The Mighty Funnel of Corporeal Finitude





By the exigencies of undergraduate student impoverishment as much as anything else (printing isn’t free!), my first experience in voluminous on-screen reading was journal article research in my undergraduate years. I never thought much of it at the time, except that I knew my reading rhythms were much different on a screen, and that my eyes got distinctly more exhausted from over-prolonged bouts of the activity.



One key aspect of my experience of on-screen reading is that it necessarily felt scattered and fitful. I came into the habit of using the mouse curser to highlight passages and lines as I read them, so as to help pace and mark what otherwise felt like an undifferentiated roll of text. I felt that the digital medium channeled a kind of impatience in my reading, which was not necessarily a problem in research, as my experience of journal articles is that they are usually padded and structured to be skimmed in the very fashion I was going about it (but that’s a whole other topic)
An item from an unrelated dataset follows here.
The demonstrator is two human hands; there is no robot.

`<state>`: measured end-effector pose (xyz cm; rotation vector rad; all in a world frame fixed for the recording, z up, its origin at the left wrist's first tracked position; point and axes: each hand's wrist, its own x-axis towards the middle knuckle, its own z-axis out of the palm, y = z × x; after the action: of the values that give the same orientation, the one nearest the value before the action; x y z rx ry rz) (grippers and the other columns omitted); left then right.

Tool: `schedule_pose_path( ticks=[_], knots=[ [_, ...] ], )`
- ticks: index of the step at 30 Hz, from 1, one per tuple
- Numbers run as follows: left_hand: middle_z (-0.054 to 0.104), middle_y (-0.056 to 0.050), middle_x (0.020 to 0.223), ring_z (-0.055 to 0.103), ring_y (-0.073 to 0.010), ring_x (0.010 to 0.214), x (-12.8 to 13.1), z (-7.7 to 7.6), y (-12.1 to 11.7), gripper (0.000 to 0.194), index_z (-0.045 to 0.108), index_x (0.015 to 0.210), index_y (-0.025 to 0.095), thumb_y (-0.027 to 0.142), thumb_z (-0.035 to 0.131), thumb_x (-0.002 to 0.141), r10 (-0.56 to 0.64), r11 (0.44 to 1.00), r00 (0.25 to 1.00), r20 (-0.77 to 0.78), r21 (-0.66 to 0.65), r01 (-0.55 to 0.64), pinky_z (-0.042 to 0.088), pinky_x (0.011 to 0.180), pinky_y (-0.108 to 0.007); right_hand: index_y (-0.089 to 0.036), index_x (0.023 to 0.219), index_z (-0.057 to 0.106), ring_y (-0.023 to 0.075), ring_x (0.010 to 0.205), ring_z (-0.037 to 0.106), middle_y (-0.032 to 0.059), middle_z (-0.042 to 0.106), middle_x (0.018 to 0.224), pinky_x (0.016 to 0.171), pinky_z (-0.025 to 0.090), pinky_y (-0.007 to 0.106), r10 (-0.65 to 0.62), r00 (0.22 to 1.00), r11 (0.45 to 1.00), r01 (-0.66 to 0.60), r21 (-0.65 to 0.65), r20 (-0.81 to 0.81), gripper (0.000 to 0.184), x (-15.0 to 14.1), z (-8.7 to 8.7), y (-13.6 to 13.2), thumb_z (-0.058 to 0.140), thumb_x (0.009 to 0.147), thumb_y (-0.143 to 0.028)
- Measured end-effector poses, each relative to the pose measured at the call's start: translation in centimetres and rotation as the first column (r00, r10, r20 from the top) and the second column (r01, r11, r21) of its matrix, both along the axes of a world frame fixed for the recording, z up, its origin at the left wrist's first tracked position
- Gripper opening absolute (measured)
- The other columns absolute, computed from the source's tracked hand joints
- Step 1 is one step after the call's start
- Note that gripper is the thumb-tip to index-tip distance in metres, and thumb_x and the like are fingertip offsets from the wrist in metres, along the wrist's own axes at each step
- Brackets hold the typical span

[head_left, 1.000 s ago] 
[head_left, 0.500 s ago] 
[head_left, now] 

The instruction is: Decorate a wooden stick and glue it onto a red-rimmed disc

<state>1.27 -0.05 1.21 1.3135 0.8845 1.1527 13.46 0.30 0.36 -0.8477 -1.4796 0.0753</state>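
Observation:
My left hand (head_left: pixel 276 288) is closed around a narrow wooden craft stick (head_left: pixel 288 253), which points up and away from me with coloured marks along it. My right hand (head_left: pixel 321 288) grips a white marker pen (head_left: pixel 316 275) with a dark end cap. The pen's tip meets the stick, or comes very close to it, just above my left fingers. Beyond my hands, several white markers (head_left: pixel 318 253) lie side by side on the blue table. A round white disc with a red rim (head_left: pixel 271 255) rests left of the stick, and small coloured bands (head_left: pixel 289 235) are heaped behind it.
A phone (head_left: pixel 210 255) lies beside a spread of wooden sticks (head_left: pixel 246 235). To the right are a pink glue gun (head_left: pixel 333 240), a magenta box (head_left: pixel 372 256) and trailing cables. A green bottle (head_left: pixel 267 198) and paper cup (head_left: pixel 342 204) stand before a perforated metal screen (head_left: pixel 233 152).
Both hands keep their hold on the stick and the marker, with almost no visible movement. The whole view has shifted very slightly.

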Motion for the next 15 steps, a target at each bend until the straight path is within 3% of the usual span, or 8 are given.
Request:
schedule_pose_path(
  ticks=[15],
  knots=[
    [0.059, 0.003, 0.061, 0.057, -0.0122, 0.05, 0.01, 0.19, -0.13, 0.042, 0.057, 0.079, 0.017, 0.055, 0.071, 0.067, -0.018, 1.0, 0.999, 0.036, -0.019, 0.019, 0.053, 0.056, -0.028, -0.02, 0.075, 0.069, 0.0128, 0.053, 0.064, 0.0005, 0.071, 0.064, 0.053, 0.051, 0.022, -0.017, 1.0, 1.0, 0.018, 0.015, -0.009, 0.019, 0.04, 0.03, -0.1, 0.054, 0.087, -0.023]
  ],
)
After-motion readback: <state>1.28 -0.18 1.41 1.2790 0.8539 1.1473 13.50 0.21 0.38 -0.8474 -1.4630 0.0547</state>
I speak of my journal experience in the past tense, because I gained privileges to a departmental printer at my work locale, and have been granted free reign to print journal articles for the first time. I discovered quite quickly that I consumed printed articles much more methodically and with more fervent focus then in my previous screen based experience. What I particularly like about printed articles, especially as I get a more grounded feel for my possible disciplinary niche, is that I now have a physical folder of Journal articles I’ve read and annotated that I can browse or reach into when I want to chase a citation or review something. This personal academic ‘armory’ of deployable readings gives me a sense of grounded competence in my field, if not a childish weapon hording satisfaction.



Beyond the Academic confines, I’ve never read much of anything for pleasure on a screen if I can help it. Notable exceptions being Forum posts, especially games and Wikpedia, which is probably my chief source of time-killing amusement on the internet. I reserve fitful on-screen reading for fitful types of documents, that is, ones that are not very long, or ones that are broken into many sub-sections that need not be appreciated in a meaningful whole.
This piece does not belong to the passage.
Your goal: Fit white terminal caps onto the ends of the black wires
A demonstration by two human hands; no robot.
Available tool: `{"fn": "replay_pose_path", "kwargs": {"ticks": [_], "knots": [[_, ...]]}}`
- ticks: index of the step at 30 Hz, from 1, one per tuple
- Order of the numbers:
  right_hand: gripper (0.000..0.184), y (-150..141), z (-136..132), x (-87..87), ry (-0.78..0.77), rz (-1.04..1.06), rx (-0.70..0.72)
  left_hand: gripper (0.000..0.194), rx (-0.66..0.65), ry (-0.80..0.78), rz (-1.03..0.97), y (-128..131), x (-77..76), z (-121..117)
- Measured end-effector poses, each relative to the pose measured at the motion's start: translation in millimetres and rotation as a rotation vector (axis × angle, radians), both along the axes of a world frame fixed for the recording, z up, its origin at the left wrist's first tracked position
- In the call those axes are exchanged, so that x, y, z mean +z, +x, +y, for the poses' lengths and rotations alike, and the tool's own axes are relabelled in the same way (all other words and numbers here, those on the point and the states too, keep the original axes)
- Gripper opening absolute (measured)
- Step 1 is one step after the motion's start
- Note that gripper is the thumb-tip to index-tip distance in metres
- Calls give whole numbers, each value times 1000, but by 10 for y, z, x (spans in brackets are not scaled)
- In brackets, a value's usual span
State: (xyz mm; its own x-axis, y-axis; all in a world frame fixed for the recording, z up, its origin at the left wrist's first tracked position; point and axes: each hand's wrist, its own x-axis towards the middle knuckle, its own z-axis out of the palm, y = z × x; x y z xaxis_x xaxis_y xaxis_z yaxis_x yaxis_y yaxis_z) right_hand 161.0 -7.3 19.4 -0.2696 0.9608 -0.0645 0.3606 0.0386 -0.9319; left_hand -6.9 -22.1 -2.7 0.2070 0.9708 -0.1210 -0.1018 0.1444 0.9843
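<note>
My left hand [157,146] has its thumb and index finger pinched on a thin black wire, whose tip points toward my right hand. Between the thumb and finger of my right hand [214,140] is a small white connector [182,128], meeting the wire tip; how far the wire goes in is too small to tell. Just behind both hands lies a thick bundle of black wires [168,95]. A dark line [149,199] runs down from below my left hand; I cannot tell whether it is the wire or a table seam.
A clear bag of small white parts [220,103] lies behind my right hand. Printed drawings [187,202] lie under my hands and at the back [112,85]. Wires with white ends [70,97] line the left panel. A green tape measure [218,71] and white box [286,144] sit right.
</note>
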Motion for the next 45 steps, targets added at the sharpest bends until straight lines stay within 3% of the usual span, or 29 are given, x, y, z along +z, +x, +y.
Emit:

Generally I find that lugging books is a small price to pay for the funneling of attention and sense of place-making that occurs as I go through a real text. And funneling is the word. The limitations of the printed page are its strengths. It forces one into inevitable confrontation with what it merely is, without a sudden flicker to another thing completely. 
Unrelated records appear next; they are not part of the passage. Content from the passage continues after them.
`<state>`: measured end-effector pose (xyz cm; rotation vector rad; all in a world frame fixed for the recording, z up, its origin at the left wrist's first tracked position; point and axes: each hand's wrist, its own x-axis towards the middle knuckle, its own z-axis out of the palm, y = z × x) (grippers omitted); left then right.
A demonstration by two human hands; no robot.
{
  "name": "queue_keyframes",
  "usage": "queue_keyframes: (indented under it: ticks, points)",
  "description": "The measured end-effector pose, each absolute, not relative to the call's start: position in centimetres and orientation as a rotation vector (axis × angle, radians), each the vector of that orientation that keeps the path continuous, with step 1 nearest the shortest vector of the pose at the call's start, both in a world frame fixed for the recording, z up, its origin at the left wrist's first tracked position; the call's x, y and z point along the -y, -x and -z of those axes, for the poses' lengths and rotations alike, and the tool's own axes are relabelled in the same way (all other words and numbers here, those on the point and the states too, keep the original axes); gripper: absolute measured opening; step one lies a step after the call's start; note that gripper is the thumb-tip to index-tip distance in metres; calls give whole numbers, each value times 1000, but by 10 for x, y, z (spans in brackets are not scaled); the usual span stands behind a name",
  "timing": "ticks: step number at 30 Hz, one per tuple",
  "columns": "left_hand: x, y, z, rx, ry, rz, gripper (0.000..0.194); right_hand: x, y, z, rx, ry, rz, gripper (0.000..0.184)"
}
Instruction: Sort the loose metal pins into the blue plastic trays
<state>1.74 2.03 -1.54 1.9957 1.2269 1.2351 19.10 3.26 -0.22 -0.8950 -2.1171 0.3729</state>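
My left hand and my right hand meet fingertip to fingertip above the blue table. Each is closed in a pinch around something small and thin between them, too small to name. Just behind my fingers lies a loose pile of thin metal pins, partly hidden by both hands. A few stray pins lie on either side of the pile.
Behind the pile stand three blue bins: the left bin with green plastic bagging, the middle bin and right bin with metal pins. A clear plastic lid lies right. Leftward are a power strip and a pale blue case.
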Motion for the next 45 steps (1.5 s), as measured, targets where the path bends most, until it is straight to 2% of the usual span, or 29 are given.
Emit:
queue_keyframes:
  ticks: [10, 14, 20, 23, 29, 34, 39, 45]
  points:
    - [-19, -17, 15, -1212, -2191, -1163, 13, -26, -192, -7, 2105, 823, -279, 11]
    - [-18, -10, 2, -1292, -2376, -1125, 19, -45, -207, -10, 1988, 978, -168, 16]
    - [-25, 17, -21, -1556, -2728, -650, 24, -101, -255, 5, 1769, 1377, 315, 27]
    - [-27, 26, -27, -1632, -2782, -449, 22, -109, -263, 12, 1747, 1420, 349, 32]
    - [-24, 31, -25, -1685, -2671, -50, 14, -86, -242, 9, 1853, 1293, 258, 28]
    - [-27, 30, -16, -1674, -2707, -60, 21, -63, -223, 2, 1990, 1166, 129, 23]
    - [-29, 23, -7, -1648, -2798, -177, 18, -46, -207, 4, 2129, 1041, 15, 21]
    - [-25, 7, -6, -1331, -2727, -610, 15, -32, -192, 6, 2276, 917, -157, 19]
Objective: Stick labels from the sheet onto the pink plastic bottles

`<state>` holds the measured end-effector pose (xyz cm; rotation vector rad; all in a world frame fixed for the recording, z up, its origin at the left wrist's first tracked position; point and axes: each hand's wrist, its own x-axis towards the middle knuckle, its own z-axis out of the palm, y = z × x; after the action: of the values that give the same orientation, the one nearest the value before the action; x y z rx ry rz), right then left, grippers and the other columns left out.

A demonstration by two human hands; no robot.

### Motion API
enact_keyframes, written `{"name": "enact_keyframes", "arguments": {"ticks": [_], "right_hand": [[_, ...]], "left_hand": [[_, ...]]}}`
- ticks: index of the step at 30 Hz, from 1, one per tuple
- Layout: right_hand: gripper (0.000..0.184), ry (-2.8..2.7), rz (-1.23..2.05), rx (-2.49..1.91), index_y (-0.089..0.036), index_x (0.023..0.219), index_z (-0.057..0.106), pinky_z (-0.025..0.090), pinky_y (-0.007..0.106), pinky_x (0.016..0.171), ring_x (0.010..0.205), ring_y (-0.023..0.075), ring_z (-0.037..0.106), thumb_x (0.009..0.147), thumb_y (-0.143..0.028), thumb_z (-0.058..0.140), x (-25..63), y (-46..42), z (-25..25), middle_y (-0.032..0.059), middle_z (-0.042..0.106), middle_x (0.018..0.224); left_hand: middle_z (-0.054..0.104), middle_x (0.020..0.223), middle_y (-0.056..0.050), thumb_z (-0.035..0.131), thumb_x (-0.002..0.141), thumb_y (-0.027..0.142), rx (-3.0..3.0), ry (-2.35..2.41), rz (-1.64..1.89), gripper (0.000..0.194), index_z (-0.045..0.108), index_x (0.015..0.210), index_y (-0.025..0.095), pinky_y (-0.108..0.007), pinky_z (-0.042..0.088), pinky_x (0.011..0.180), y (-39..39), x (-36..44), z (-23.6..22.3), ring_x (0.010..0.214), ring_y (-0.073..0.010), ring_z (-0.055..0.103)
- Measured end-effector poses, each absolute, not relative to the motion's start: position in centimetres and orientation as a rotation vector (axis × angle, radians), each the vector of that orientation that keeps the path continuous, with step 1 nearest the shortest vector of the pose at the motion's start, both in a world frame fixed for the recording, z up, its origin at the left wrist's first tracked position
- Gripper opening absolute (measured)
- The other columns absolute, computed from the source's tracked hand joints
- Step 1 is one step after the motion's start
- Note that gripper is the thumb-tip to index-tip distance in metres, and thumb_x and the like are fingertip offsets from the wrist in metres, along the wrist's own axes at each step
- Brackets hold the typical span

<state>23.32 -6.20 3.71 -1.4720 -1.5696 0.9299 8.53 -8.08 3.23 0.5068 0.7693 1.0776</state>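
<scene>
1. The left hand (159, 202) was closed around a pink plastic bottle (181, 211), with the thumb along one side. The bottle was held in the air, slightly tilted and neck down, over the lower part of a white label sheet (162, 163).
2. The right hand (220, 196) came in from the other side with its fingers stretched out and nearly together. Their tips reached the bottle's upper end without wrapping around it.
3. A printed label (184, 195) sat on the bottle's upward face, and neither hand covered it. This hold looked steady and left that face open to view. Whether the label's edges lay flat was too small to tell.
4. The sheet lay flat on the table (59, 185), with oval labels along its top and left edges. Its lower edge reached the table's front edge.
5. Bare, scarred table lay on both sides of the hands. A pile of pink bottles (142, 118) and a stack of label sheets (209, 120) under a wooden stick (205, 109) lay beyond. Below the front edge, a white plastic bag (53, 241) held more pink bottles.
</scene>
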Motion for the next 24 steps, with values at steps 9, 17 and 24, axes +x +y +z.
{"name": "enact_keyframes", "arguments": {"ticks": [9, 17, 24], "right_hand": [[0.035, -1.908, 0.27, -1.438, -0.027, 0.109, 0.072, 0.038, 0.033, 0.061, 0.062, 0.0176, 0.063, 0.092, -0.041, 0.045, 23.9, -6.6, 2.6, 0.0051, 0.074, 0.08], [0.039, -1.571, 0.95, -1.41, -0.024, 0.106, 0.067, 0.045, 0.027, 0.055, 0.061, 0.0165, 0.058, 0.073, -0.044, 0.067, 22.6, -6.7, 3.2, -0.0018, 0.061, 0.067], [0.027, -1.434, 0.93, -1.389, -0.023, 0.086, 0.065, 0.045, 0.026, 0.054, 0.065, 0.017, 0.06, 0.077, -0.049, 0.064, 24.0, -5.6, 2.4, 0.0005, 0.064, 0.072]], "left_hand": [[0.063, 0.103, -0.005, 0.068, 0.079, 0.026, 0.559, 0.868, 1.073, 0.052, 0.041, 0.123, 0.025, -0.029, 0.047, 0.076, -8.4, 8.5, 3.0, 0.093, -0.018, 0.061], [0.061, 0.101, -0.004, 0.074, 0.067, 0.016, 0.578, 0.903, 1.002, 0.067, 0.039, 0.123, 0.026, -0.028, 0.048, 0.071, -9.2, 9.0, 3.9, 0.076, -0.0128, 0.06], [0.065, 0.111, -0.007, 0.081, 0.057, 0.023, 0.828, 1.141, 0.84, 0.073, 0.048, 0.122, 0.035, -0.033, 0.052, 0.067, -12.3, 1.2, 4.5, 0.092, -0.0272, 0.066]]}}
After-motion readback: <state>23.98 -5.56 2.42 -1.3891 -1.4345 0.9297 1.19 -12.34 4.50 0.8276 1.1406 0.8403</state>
Sometimes I am inclined to think, that if one is not interested or prepared to read said thing with that kind of intimacy of focus, perhaps one shouldn't be reading it all.


-Ben

 

1 comment:

  1. Hi Ben,

    I did that for a while, photocopied articles, annotated them, stored them. Then I changed fields of study and the stacks of paper were all for naught; they have since been recycled. I now only read online, any hard-copy readings, I scan to PDF, so that everything is portable and can be read on the go. While I dislike immensely having to do so -- I too blogged this week about the negative effect on my eyes -- I have noticed that my retention is better. Previously, I made comments on paper articles and there the ideas remained; I had to consult the paper copy to recall what I had thought. Now, reading primarily online, I limit my time reading and super-focus on main ideas only, with the result that the ideas remain in my head. For the most part. May you also find fortune within your chosen field.